__WHAT YOU WILL DO__
Since only part of the material below is wanted, output exactly the lines from the one with "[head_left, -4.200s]" up to and including the one with "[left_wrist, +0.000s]".

__INFORMATION SUPPLIED__
──────────────────────────────

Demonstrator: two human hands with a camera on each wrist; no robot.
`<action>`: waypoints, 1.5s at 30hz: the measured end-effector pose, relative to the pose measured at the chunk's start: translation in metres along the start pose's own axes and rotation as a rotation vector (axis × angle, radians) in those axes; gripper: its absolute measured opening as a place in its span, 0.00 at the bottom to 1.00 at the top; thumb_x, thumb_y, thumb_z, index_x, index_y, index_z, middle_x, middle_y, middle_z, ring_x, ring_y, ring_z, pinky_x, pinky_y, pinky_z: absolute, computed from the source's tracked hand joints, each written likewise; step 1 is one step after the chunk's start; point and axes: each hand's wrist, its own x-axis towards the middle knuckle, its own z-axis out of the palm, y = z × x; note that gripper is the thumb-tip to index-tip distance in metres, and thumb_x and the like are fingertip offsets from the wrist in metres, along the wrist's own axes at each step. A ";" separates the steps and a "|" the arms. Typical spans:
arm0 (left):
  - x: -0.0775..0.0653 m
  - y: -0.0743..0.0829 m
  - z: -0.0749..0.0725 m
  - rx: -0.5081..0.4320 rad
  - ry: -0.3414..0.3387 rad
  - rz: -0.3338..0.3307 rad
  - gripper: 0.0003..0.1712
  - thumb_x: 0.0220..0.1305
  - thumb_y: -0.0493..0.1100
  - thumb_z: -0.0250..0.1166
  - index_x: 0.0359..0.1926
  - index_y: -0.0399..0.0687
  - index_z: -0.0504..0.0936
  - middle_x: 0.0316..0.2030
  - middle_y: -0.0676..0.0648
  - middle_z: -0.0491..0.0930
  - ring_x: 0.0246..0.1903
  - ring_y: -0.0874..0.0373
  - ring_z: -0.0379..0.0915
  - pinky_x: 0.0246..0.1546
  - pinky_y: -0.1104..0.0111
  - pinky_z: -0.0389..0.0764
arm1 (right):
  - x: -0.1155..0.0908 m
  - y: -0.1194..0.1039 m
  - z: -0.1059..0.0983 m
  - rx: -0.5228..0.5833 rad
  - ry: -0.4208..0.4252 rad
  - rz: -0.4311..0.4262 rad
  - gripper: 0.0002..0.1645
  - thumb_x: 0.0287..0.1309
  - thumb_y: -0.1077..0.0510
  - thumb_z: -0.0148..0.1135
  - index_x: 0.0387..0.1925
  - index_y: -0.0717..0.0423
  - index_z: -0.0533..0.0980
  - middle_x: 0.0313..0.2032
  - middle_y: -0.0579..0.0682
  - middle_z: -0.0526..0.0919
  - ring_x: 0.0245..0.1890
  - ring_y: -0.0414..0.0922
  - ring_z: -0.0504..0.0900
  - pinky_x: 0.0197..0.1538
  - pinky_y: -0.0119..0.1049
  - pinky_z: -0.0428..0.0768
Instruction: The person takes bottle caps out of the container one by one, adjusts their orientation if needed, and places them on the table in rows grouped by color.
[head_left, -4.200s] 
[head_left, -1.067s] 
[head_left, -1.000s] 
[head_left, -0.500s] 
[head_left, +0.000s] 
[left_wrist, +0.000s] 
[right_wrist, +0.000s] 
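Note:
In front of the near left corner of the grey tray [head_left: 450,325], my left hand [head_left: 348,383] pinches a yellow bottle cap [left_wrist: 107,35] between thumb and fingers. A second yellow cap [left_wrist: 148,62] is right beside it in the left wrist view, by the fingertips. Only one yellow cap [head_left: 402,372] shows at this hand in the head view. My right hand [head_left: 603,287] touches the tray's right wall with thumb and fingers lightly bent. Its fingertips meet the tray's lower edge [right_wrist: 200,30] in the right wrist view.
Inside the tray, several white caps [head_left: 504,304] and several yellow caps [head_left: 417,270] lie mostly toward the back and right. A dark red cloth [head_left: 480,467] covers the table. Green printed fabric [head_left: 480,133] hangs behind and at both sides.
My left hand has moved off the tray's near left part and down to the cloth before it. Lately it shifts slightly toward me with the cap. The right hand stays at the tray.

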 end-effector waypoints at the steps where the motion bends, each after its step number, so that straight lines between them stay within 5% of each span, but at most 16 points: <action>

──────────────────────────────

__TASK SOLUTION__
[head_left, -4.200s] 
[head_left, -1.067s] 
[head_left, -1.000s] 
[head_left, -0.500s] 
[head_left, +0.000s] 
[left_wrist, +0.000s] 

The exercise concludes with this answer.